I agree that time changes, but this is discarding the merits of those who did it then.
Believe it or not, at that time it was not easy either. The people that did it had huge balls.
Geeks were considered less that nothing by society. The working world didn't trust them, believe in them or value them. They were basically rejected, as something annoying you had to have somewhere in your closet. My father actually told me in 2003 that he was disappointed I choose to work in such a boring field.
Technology didn't exist. You couldn't google your way out of anything like today (now if you google, SO answer everything!). Networks and computer where slow and expensive (we now got unmetered VPS for 3€/month, come on!).
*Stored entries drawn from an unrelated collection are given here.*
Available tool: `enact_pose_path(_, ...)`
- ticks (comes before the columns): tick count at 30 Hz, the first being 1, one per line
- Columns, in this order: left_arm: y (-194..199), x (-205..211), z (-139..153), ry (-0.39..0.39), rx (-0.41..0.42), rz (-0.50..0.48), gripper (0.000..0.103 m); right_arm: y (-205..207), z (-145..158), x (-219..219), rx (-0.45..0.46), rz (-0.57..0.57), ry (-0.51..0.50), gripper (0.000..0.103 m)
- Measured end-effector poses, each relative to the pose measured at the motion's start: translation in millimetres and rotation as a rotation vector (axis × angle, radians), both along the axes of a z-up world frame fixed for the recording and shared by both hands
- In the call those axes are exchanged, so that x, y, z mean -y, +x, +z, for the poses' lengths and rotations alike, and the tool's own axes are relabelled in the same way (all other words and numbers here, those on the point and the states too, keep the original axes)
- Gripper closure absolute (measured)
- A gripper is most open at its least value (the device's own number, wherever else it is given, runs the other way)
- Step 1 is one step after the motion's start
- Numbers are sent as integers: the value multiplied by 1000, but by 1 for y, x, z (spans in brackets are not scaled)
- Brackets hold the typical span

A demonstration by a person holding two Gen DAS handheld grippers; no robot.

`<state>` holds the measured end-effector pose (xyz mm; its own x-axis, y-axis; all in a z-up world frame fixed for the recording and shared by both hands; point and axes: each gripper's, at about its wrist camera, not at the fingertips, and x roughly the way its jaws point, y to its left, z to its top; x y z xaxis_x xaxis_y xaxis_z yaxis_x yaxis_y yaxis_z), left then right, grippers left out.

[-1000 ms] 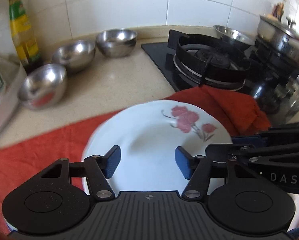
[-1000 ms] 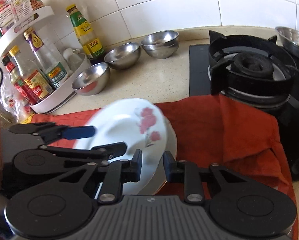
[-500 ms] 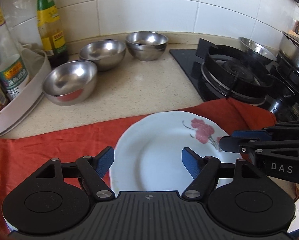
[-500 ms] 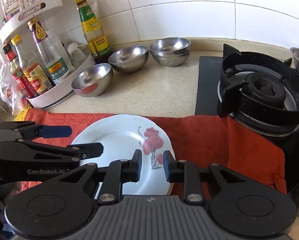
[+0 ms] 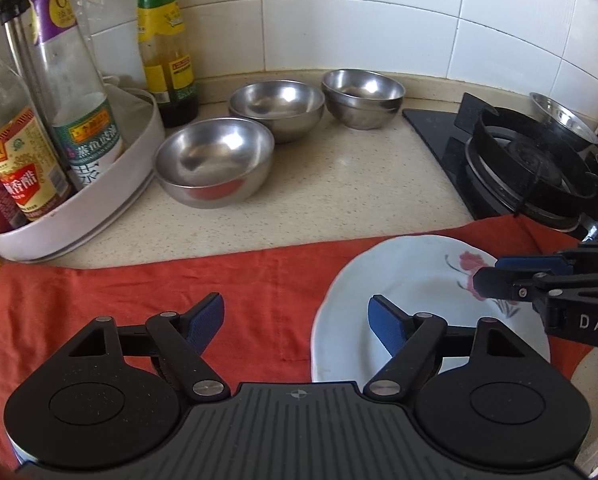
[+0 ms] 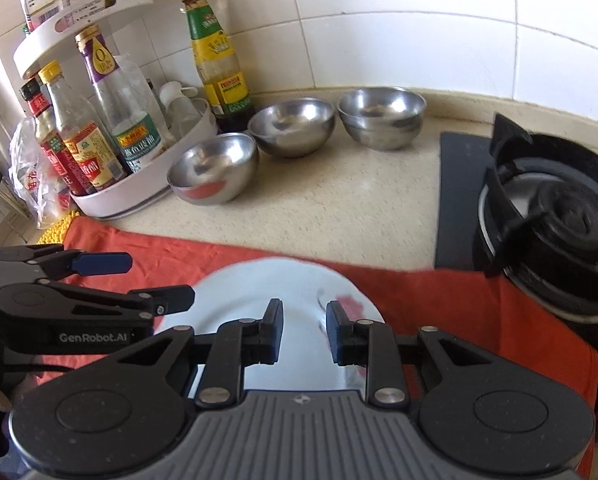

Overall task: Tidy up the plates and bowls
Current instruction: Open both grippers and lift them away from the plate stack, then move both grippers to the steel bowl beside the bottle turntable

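Note:
A white plate with a red flower (image 5: 403, 292) lies on the red cloth (image 5: 239, 280); it also shows in the right wrist view (image 6: 267, 292). My left gripper (image 5: 297, 318) is open and empty, above the cloth at the plate's left edge. My right gripper (image 6: 304, 332) is open with a narrow gap, over the plate's near rim, not gripping it. Three steel bowls (image 5: 215, 160) (image 5: 277, 106) (image 5: 363, 96) stand on the counter behind; the far right one looks like two stacked bowls (image 6: 381, 118).
A white turntable rack (image 5: 99, 192) with sauce bottles stands at the left, a green-labelled bottle (image 5: 167, 52) by the wall. The black gas stove (image 5: 531, 160) is at the right, with another steel bowl (image 5: 559, 116) behind it.
The plate was tilted up one second ago and now lies flat on the cloth. My left gripper has moved left off the plate. My right gripper has opened a little.

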<state>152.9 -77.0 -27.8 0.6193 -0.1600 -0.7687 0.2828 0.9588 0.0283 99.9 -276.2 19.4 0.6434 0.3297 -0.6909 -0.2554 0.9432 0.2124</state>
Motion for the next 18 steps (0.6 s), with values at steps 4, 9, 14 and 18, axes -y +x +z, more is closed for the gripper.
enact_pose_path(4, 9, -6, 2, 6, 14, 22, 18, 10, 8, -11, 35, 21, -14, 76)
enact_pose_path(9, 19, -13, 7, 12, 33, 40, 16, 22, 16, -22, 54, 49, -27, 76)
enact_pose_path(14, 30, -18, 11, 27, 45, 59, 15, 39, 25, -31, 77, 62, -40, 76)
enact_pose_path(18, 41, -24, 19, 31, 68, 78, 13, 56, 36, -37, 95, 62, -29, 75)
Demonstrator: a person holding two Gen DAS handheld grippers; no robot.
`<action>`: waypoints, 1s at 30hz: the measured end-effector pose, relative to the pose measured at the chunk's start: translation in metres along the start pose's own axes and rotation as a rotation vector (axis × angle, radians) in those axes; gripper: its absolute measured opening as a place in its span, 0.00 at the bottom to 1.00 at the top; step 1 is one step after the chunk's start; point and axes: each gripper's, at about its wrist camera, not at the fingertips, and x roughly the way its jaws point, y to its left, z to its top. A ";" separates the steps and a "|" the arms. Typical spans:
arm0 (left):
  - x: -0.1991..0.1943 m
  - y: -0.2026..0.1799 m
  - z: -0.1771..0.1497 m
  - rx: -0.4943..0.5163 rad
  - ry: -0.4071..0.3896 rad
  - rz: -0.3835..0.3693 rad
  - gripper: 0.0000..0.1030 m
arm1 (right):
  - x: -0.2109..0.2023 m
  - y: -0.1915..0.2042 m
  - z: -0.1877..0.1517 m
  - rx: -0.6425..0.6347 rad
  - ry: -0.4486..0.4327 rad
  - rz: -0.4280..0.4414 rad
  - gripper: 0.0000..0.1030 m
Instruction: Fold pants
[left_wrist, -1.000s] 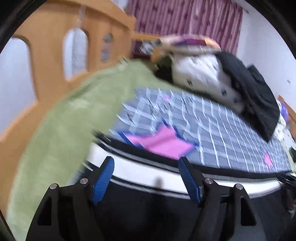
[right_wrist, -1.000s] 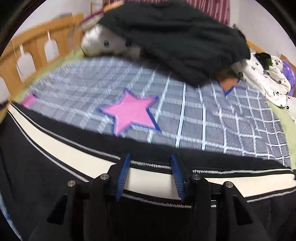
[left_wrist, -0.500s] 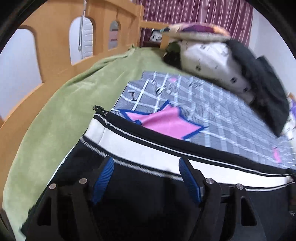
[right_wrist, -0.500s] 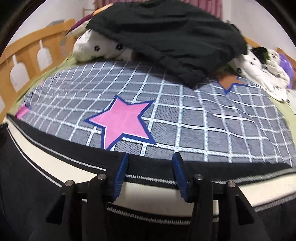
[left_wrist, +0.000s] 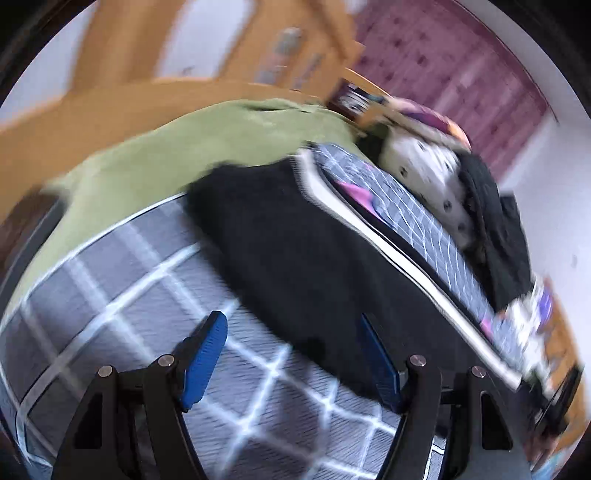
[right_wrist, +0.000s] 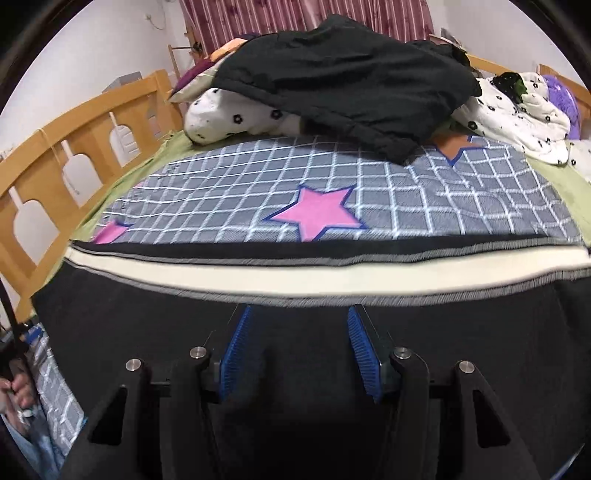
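Black pants with a cream side stripe lie flat on the grey checked sheet. In the left wrist view, which is blurred, the pants run diagonally up the middle. My left gripper is open and empty over the sheet at the pants' near edge. My right gripper is open, its blue pads over the black cloth just below the stripe, holding nothing.
A wooden bed rail runs along the left. A heap of black clothes and white flowered bedding lies at the head of the bed. Green blanket borders the sheet. Maroon curtain behind.
My left gripper has pulled back and swung off the pants, now over bare sheet. My right gripper has drawn back from the stripe and its jaws have opened wider.
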 end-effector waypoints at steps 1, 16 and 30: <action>-0.001 0.011 0.004 -0.039 -0.001 -0.040 0.65 | -0.003 0.005 -0.006 0.005 -0.003 0.009 0.52; 0.060 0.038 0.068 -0.220 -0.011 0.044 0.24 | -0.006 0.034 -0.043 0.045 -0.011 -0.054 0.52; 0.002 -0.235 0.029 0.611 -0.288 0.295 0.12 | -0.048 -0.025 -0.046 0.124 -0.136 -0.159 0.52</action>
Less libraries, less frameworks, no crazy powerful API (can you believe making uber before google map ?) and no proof whatsoever that what you wanted to do was achievable.
The market was unproven (the 2000 bubble killed so much). We had no experience in it. Not tools to recruit, sell, build...
It's was not easier to do anything. The constraints were just different.
The constraints of tomorrow will be also different.
"Geeks were considered less that nothing by society. The working world didn't trust them, believe in them or value them. They were basically rejected, as something annoying you had to have somewhere in your closet. My father actually told me in 2003 that he was disappointed I choose to work in such a boring field."
Exaggerating a bit? By a bit I mean a lot? I know that some geeks had hard childhood and were bullied, but way more others were not. Plenty of fathers were disappointed over children choosing various professions.
The way you people talk about it makes it sound as if all people who ever went into tech were bullied outcasts and that is simply not true.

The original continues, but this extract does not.